ASSIGNED TASK – From the entries below, return every line that includes the word "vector".

*** Opening of DATA FOR PROCESSING ***

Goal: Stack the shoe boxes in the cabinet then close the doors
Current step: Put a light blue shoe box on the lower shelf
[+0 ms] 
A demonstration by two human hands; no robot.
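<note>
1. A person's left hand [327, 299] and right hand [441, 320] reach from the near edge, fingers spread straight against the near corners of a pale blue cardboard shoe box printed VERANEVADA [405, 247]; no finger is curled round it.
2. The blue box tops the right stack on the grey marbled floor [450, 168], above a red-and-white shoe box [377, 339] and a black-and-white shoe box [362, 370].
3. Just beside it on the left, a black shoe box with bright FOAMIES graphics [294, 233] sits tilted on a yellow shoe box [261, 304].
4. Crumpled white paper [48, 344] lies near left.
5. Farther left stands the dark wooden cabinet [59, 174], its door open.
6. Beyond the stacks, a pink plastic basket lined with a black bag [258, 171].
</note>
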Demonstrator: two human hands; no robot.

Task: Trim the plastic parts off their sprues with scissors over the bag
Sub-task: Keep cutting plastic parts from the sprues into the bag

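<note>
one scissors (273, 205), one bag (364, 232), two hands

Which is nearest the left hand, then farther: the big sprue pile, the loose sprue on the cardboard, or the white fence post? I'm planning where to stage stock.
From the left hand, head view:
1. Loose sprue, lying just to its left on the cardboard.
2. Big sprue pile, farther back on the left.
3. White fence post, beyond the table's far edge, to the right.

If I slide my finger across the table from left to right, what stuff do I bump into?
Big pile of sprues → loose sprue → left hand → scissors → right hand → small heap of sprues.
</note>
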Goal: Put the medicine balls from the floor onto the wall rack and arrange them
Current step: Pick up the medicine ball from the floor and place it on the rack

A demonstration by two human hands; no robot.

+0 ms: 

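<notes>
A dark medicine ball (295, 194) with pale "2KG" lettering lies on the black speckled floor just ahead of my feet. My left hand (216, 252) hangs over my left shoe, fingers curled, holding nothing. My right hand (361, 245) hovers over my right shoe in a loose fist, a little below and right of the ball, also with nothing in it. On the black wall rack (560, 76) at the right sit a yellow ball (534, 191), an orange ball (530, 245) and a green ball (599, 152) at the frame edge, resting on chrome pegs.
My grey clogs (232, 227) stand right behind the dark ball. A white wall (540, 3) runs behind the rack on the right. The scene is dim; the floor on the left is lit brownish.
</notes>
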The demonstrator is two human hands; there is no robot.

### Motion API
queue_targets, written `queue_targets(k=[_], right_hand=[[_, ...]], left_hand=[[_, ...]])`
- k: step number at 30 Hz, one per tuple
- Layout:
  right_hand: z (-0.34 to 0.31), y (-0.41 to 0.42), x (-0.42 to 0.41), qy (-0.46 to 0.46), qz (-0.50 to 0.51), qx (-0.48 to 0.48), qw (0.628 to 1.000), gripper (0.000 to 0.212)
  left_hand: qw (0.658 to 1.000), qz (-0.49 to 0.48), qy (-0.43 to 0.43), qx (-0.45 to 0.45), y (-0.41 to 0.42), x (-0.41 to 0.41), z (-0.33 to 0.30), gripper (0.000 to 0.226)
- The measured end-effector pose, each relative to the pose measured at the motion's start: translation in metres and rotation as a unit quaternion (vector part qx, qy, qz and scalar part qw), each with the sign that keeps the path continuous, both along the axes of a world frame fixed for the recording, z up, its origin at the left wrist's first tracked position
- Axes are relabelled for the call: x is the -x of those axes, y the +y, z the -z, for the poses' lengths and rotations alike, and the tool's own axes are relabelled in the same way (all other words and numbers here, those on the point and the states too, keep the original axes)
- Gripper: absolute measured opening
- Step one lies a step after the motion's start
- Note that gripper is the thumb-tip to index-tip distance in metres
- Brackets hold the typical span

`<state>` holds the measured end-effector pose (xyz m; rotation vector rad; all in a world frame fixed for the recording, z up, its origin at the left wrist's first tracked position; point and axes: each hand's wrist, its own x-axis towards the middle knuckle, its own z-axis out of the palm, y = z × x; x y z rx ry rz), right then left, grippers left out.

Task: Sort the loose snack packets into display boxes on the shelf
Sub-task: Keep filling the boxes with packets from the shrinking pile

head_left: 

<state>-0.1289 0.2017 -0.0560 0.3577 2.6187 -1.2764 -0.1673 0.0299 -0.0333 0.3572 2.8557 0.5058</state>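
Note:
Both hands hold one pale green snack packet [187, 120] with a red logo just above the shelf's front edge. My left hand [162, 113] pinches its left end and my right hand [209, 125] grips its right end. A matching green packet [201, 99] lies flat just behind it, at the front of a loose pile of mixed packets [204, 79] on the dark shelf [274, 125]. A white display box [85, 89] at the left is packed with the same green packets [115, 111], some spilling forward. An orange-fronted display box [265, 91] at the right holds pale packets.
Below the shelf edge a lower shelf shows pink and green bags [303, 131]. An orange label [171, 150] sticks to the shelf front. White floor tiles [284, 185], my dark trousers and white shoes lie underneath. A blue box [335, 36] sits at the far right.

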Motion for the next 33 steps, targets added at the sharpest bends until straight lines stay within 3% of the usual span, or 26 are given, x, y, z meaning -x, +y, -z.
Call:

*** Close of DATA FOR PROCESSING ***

EXERCISE SOLUTION –
- The measured end-effector pose, each relative to the pose measured at the motion's start: translation in metres and rotation as a unit quaternion (vector part qx, qy, qz and scalar part qw), each with the sign that keeps the path continuous, both along the axes of a world frame fixed for the recording, z up, its origin at the left wrist's first tracked position
`<state>` holds the measured end-effector pose (xyz m; rotation vector rad; all in a world frame fixed for the recording, z up, its origin at the left wrist's first tracked position; point and axes: each hand's wrist, its own x-axis towards the middle knuckle, its own z-axis out of the palm, y = z × x; x y z rx ry rz), right then left, grippers left out.

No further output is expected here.